I have a simple question for you. Am I a "control freak" for getting angry that my wife is alone with a single man in his apartment at 1 am? To me, this seems inappropriate and creates a dangerous environment. I feel very jealous and disrespected.
"Wondering If I Am a Control Freak"
The question you ask is clearly not as simple as you make it out to be. I cannot arbitrate from a distance a fight that you are having with your wife. Issues of jealousy and trust are at the cornerstone of any relationship. You both need to examine what is going on in your relationship that it has lead to this level of mistrust. What else is going on between the two of you in your day-to-day lives?
Recommitting to the relationship and rebuilding trust must be a priority if your relationship is to continue.

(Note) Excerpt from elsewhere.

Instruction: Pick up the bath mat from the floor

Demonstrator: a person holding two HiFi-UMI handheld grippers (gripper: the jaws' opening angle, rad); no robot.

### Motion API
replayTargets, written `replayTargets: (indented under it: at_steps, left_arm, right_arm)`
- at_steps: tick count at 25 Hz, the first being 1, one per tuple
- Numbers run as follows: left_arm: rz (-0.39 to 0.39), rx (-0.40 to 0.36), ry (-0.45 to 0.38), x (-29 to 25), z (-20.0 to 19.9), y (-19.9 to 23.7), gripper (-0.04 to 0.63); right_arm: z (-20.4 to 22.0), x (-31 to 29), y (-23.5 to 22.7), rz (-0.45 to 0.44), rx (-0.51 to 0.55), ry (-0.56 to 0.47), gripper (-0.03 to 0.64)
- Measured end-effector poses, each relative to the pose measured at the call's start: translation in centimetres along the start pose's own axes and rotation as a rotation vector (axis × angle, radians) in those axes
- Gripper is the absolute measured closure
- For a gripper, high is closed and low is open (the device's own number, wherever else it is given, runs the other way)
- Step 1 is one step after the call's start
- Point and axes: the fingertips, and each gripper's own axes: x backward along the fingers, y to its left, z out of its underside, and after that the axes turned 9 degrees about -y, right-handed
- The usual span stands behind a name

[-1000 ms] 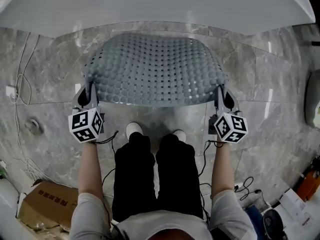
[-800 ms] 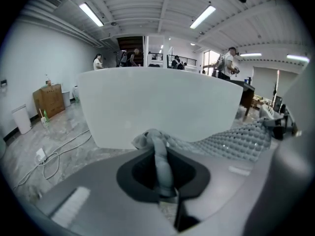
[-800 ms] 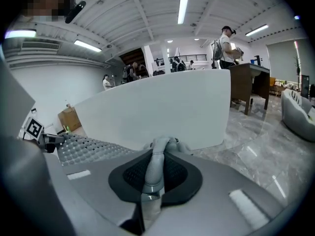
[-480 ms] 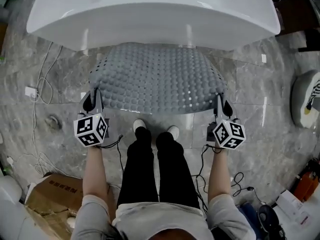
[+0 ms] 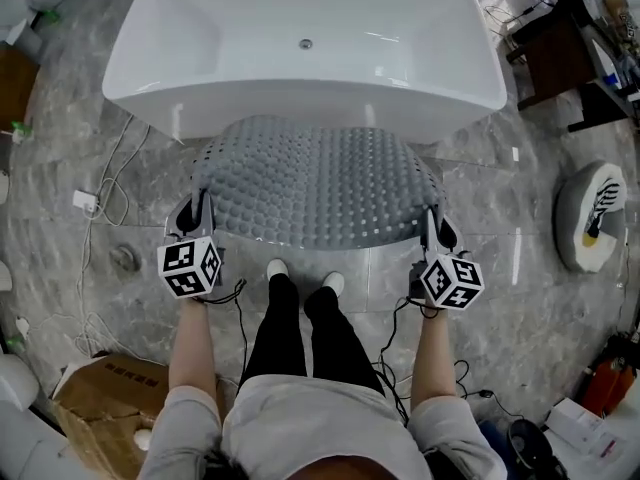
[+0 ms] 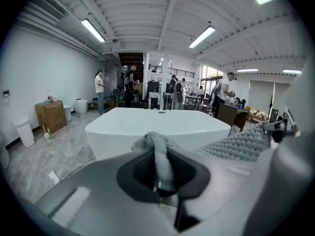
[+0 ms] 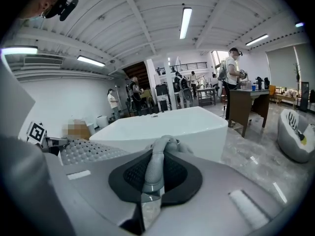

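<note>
The grey studded bath mat hangs stretched in the air between my two grippers, in front of the white bathtub. My left gripper is shut on the mat's left near corner; a pinched fold of mat stands up between its jaws. My right gripper is shut on the right near corner, with a grey fold squeezed between its pads. The mat's studded surface shows off to the right in the left gripper view and at the left in the right gripper view.
Grey marble floor lies all round. The person's feet stand below the mat. A cardboard box lies at lower left, cables and a socket at left, a round white object at right, dark furniture at top right.
The mat and both grippers have risen from near the floor; the whole bathtub and more of the room have come into the head view. Both grips hold unchanged.
</note>
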Motion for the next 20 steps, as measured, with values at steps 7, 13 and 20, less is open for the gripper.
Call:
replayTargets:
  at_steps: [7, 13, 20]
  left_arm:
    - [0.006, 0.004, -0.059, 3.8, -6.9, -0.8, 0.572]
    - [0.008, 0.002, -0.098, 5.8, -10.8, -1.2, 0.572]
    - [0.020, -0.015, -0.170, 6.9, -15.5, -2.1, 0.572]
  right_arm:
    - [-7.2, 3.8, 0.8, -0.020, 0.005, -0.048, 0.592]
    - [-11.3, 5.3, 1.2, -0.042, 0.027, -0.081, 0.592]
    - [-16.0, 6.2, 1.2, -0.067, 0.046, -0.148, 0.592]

Deciding on whether it is appropriate for your wife to be alone in an apartment with a man, whether it is one in the afternoon or one in the morning, is something only the two of you can decide together. What may be appropriate for one couple may not be right for another.
Issues of control are often the source of conflict in relationships. Who decides what? Who tells whom what to do? These issues need to be sorted out and discussed with each other when you are not mad at each other, and/or in the middle of a fight. If you find that you have trouble discussing these issues on your own, you might turn to marriage counseling for assistance. Counseling can be a safe place to put the issues on the table and then to address them in a productive manner.